→ THE PROBLEM: Repeat the data that follows verbatim. Images are not part of the copy.

→ SUPPLIED MATERIAL:
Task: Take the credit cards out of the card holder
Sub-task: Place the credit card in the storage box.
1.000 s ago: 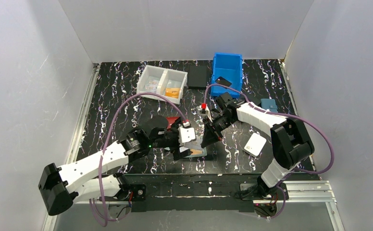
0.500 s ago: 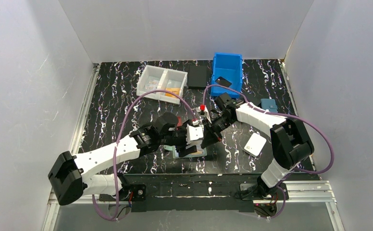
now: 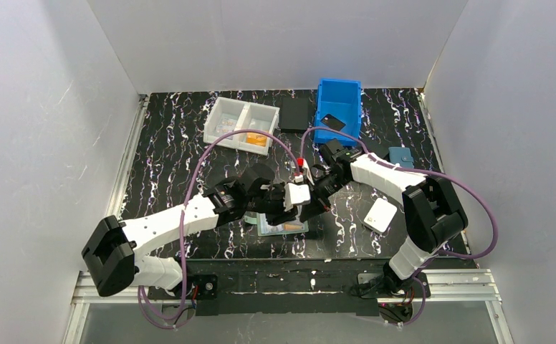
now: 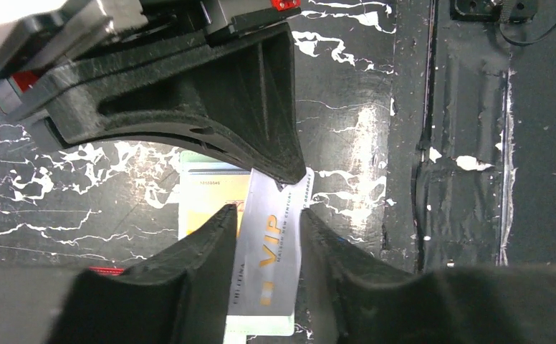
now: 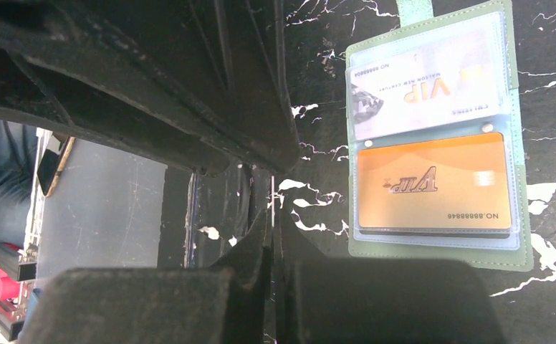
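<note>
The sage-green card holder [image 5: 526, 215] lies open on the table, also in the top view [image 3: 282, 228]. A silver credit card [image 5: 433, 89] fills its upper pocket and an orange one [image 5: 433, 183] its lower pocket. My right gripper [image 5: 273, 236] is shut on another silver VIP card, seen edge-on [image 5: 273, 204], just left of the holder. In the left wrist view that card [image 4: 271, 251] hangs from the right gripper's tip. My left gripper [image 4: 266, 215] has one finger against each long edge of it. The holder [image 4: 261, 327] and orange card [image 4: 211, 204] show underneath.
At the back stand a white divided tray [image 3: 241, 123], a black square pad [image 3: 295, 113] and a blue bin [image 3: 338, 100] with a black card inside. A white wallet [image 3: 380, 214] and a teal item [image 3: 402, 155] lie right of the arms.
</note>
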Motion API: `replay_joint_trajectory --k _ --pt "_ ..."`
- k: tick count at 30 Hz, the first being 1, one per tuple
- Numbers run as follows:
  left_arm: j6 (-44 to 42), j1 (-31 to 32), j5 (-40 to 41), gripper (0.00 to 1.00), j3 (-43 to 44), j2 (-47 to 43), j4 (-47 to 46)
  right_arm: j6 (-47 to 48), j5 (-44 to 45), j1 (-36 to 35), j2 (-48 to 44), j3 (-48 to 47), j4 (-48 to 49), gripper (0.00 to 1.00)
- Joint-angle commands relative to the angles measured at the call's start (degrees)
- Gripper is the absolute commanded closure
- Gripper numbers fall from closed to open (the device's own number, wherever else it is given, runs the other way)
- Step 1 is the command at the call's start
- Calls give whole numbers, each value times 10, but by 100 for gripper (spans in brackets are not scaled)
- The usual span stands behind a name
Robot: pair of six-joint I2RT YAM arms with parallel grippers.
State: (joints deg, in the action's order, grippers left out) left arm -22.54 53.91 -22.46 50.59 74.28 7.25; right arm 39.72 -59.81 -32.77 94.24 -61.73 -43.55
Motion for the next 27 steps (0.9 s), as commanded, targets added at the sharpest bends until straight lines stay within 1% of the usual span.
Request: replay_joint_trajectory --k 1,3,6,8,15,22,27 --pt "-7 2 -18 70 25 11 39 9 -6 -2 -7 -17 3 99" --pt "-10 3 -16 75 28 17 45 10 -5 -3 -7 -16 3 99" --pt "-13 2 -16 78 28 24 48 10 -6 -3 -7 -17 3 99" --pt "-13 2 -16 78 28 27 49 10 -6 -3 -7 -16 3 99" --pt "-24 2 -3 71 31 36 51 10 -7 -3 -7 -16 2 99" --pt "-33 2 -4 73 41 48 62 10 -8 -3 -8 -17 2 99" --pt "-40 2 0 72 44 57 71 11 -8 -3 -9 -15 1 99"
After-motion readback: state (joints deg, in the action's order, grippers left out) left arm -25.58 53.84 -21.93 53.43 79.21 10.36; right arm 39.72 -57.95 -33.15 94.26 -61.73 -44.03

→ ANSWER FOR THE TASK:
Task: Take the credit cards out of the card holder
Sub-task: Place the credit card in the storage box.
1.000 s ago: 
0.500 s ago: 
now: 
now: 
now: 
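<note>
The sage-green card holder [image 5: 526, 215] lies open on the table, also in the top view [image 3: 282, 228]. A silver credit card [image 5: 433, 89] fills its upper pocket and an orange one [image 5: 433, 183] its lower pocket. My right gripper [image 5: 273, 236] is shut on another silver VIP card, seen edge-on [image 5: 273, 204], just left of the holder. In the left wrist view that card [image 4: 271, 251] hangs from the right gripper's tip. My left gripper [image 4: 266, 215] has one finger against each long edge of it. The holder [image 4: 261, 327] and orange card [image 4: 211, 204] show underneath.
At the back stand a white divided tray [image 3: 241, 123], a black square pad [image 3: 295, 113] and a blue bin [image 3: 338, 100] with a black card inside. A white wallet [image 3: 380, 214] and a teal item [image 3: 402, 155] lie right of the arms.
</note>
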Motion API: `replay_joint_trajectory --k _ --pt "_ ..."`
- k: tick count at 30 Hz, the first being 1, one per tuple
- Numbers run as follows:
  left_arm: j6 (-44 to 42), j1 (-31 to 32), j5 (-40 to 41), gripper (0.00 to 1.00), j3 (-43 to 44), j2 (-47 to 43), j4 (-47 to 46)
  right_arm: j6 (-47 to 48), j5 (-44 to 45), j1 (-36 to 35), j2 (-48 to 44), j3 (-48 to 47), j4 (-48 to 49), gripper (0.00 to 1.00)
- Joint-angle commands relative to the angles measured at the call's start (degrees)
- Gripper is the absolute commanded closure
- Gripper numbers fall from closed to open (the device's own number, wherever else it is given, runs the other way)
- Step 1 is the command at the call's start
- Calls give whole numbers, each value times 10, but by 100 for gripper (spans in brackets are not scaled)
- The usual span stands behind a name
Robot: pair of six-joint I2RT YAM arms with parallel grippers.
State: (joints deg, in the action's order, grippers left out) left arm -22.54 53.91 -22.46 50.59 74.28 7.25; right arm 39.72 -59.81 -32.77 94.24 -61.73 -43.55
Motion for the next 27 steps (0.9 s), as commanded, targets added at the sharpest bends until straight lines stay within 1% of the usual span.
Request: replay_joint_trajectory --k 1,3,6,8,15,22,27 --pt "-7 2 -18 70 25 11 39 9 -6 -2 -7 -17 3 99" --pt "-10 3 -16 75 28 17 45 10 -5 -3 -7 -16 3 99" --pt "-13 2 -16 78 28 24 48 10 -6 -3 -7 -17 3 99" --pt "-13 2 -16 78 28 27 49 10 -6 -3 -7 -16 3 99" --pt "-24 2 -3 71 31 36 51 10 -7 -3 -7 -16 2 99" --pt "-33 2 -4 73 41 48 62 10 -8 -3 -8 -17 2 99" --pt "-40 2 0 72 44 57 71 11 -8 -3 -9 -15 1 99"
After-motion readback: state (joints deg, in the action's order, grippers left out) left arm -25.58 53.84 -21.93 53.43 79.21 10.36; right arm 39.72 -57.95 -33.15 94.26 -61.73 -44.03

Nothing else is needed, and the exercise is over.